▸ **Work task**:
Gather all lines in the entries that include the word "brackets".

(Data entries)
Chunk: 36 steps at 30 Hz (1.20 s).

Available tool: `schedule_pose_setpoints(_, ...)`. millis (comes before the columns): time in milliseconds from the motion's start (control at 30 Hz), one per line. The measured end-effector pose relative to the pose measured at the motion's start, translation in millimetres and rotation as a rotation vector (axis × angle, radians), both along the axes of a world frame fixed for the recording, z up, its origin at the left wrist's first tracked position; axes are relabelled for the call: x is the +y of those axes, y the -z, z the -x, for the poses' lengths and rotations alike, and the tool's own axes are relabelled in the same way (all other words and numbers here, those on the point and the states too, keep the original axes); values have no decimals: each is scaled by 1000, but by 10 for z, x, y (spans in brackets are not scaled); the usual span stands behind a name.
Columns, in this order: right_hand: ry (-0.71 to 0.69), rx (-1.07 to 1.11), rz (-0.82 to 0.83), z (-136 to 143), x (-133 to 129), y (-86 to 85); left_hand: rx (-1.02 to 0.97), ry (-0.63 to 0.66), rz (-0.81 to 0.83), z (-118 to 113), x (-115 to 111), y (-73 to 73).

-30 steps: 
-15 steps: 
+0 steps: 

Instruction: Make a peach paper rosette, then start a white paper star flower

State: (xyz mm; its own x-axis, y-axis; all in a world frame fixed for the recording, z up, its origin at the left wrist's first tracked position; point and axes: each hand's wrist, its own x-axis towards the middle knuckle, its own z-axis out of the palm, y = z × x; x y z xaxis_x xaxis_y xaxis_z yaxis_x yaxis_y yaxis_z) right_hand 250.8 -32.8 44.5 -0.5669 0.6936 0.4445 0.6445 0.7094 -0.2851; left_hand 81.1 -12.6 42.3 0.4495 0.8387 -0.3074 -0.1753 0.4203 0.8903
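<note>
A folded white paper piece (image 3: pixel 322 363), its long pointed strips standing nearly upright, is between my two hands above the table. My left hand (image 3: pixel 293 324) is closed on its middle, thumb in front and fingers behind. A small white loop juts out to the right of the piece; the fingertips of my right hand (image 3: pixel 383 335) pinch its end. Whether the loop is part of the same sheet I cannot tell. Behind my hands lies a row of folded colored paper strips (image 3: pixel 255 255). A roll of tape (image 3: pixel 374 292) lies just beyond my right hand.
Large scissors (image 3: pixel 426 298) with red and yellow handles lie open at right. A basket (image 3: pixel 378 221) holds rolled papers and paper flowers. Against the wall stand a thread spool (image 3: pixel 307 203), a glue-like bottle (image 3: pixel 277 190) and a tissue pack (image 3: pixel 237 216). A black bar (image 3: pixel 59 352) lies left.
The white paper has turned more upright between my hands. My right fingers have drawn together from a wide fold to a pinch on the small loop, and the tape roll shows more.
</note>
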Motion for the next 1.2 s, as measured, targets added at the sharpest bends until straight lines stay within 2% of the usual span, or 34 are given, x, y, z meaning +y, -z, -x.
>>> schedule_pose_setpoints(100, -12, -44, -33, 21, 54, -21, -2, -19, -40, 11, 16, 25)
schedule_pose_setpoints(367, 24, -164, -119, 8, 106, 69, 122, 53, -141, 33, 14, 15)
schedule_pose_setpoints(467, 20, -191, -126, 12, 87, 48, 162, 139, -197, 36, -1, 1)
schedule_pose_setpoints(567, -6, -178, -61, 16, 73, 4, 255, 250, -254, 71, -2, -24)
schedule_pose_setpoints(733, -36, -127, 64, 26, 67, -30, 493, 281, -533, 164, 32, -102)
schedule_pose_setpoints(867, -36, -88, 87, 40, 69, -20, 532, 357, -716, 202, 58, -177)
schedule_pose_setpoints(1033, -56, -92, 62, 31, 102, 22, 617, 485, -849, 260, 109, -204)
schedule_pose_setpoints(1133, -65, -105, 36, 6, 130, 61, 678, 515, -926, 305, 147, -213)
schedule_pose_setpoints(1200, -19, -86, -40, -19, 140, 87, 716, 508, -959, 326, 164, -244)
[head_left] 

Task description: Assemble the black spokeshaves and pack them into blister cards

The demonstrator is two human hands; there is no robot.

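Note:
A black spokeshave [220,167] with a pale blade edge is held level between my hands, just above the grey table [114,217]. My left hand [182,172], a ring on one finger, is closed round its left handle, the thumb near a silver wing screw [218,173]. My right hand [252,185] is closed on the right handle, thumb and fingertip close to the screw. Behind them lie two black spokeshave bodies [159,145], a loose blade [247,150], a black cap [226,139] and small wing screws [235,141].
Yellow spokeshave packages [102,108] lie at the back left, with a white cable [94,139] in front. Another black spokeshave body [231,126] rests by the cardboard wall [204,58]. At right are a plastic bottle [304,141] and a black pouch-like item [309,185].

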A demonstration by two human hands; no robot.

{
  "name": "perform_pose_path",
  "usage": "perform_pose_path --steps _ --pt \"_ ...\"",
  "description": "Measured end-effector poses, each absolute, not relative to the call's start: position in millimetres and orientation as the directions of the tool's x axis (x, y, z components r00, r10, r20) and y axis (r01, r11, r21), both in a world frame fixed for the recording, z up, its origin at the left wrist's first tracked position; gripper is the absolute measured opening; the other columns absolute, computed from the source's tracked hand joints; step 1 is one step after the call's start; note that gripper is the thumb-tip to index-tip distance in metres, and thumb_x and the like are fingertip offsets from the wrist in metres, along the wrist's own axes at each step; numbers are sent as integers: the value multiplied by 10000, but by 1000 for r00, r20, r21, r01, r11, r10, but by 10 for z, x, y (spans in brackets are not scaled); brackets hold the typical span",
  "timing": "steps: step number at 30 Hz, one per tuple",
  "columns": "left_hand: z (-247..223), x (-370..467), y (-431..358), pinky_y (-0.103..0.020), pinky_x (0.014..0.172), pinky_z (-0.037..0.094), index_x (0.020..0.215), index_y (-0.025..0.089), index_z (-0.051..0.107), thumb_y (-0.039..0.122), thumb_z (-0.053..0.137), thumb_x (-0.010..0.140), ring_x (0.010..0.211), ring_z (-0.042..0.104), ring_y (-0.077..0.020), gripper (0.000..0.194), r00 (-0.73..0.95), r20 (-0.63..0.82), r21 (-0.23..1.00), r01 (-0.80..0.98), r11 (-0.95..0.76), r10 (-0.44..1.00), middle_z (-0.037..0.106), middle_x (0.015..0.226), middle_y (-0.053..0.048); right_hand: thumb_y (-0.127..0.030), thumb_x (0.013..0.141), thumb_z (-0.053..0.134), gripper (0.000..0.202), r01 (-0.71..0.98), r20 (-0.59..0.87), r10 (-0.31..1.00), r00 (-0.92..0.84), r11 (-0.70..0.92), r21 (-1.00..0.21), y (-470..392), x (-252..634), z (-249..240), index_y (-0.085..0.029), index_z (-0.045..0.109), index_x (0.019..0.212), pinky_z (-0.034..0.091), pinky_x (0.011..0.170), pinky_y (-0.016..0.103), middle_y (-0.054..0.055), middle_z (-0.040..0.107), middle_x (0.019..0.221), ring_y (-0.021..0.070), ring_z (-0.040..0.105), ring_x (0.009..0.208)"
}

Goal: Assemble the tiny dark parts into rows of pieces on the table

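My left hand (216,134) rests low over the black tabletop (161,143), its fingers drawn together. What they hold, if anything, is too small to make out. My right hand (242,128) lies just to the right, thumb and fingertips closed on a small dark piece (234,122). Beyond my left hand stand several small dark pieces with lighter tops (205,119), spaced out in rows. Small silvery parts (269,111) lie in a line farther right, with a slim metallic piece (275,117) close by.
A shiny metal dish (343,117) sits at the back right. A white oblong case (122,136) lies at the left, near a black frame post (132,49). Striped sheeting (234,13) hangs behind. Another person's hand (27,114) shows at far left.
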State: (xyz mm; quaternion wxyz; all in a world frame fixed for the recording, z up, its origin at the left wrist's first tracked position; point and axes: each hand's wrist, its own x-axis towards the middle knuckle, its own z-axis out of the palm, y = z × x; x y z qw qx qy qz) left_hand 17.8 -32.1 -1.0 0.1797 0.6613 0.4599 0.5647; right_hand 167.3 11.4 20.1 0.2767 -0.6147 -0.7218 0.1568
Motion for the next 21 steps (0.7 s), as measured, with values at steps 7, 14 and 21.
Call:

▸ **Worked solution**:
Available tool: `schedule_pose_setpoints(_, ...)`. millis (comes before the columns): time in milliseconds from the motion's start (control at 30 Hz), one per line. The measured end-effector pose relative to the pose measured at the motion's start, translation in millimetres and rotation as a rotation vector (axis × angle, radians), both along the axes of a world frame fixed for the recording, z up, its origin at the left wrist's first tracked position; axes are relabelled for the call: x is the +y of those axes, y the -z, z the -x, for the poses' lengths and rotations alike, and the tool's own axes are relabelled in the same way (all other words and numbers here, those on the point and the states too, keep the original axes); values have no decimals: each is scaled by 1000, but by 10 for z, x, y (spans in brackets are not scaled); the usual span stands behind a name.
  "description": "Measured end-effector poses, each absolute, not relative to the call's start: position in millimetres and orientation as the directions of the tool's x axis (x, y, z components r00, r10, r20) and y axis (r01, r11, r21), both in a world frame fixed for the recording, z up, its origin at the left wrist's first tracked position; gripper is the absolute measured opening; the other columns absolute, computed from the source's tracked hand joints; step 1 is one step after the call's start; note that gripper is the thumb-tip to index-tip distance in metres, and thumb_x and the like are fingertip offsets from the wrist in metres, along the wrist's own axes at each step; numbers are sent as integers: the value multiplied by 10000, but by 1000 for r00, r20, r21, r01, r11, r10, but by 10 for z, x, y (spans in brackets are not scaled); brackets hold the typical span",

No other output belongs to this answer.